If there is doubt about the quality of the marrow aspirate, or particles are not grossly visible, it is advisable to stain one slide with a quick-type Romanowsky stain (e.g. Dip Quick ^®, Jorvet) before recovering the patient from general anesthesia. A good quality marrow film should have grossly apparent granular material and cell-dense areas admixed with blood (Figure 19.8). Microscopically, there should be abundant particles and hematopoietic cells. If slides are not cellular, aspiration should be repeated. Unsuccessful aspiration or poorly cellular samples are not necessarily a result of poor technique but are more likely to reflect marrow diseases such as myelofibrosis, myelophthisis, or aplastic anemia (Donald & Kakkar, 2021). In these cases, marrow core biopsy is required for diagnosis.

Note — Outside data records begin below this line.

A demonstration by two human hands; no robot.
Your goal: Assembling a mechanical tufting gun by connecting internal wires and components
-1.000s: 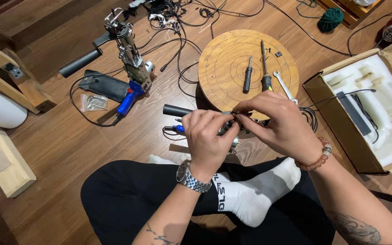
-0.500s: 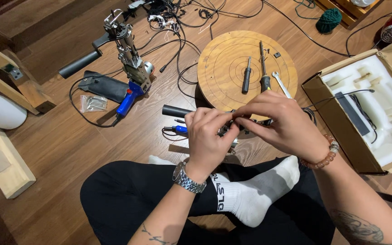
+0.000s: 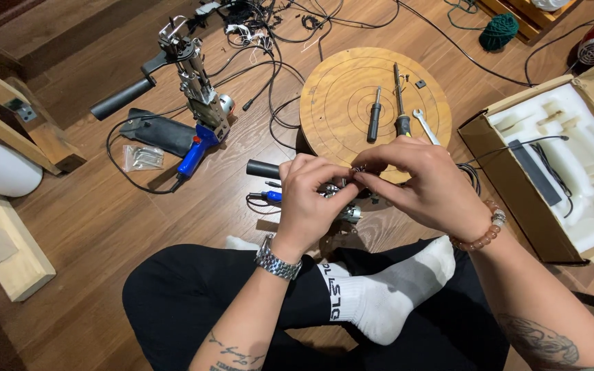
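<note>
Both hands closed on a small metal device above the floor, just below the round board.

Head view: the left hand comes up from 6 o'clock, wrist bent, watch showing, fingers curled tight around the device, whose black handle sticks out toward 9 o'clock. The right hand enters from 4 o'clock, palm down, bracelet at the wrist, its thumb and forefinger pinched on the device's top; what they pinch is too small to tell. The round board lies at 12 o'clock of the hands with two screwdrivers and a wrench on it. A second device with a blue part stands at 10 o'clock, an open box at 3 o'clock.
</note>
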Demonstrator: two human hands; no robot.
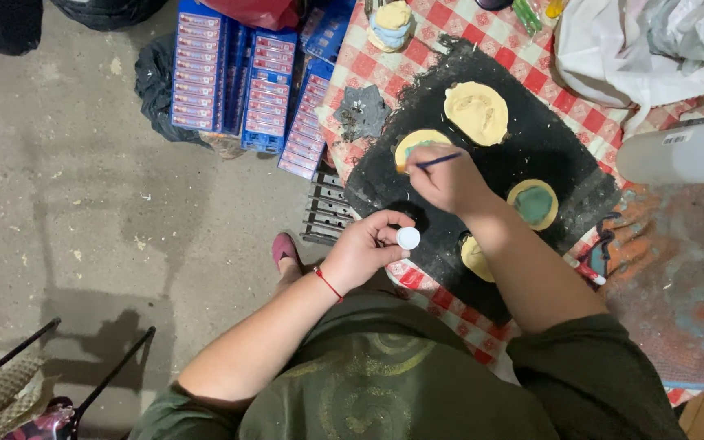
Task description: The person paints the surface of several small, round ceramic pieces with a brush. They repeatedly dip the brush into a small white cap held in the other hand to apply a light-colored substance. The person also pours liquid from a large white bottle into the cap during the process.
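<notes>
Right hand (pixel 448 178) pinches a thin blue-handled brush (pixel 437 160), tip on the round yellow clay disc w/ green centre (pixel 417 147), flat on the black mat (pixel 547 147) atop the table. Left hand (pixel 364 248) grips a small white pot (pixel 408 238) close by, w/in easy brush reach.

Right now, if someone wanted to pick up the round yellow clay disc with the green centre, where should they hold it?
Probably by the bare yellow rim of the round yellow clay disc with the green centre, fingers coming from above on opposite edges. It lies flat on the black mat, and its green middle looks painted.
</notes>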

Figure 19.8 Example of well-prepared BM aspirate smear, showing darker purple BM particles surrounded by blood.

Whole anti-coagulated marrow can be assessed in automated hematology analyzers if grossly visible clots are first manually removed (for example with wooden applicator sticks). Analysis of nucleated cells by size and peroxidase content in instruments such as the Advia 2120 (Siemens) or by light scatter and fluorescence in the Sysmex XT2000iV yields rapid information about sample cellularity, cell types, reticulocyte concentration, and cell distribution (Figure 19.9, Tan et al., 2014a; Criswell et al., 2018; Pernecker et al., 2017).

Figures 19.9a–c Analysis of marrow aspirates in the automated hematology analyzer Advia 2120 yields differential cell estimates. (a) 0 = Cells lacking peroxidase activity are lymphocytes and large unstained cells (LUC); 1 and 2 = large cells with low peroxidase activity are immature granulocytic cells; 3 = medium-size cells with low to moderate peroxidase activity are monocytic cells; 4 = medium-size cells with moderate to high peroxidase activity are likely metamyelocytes; 5 = large cells with high peroxidase activity are likely band neutrophils; 6 = medium-size cells with high peroxidase activity are likely segmented neutrophils. (b) Granulocytic hyperplasia with numerous mature granulocytes. (c) Acute myeloid leukemia with partial neutrophil differentiation.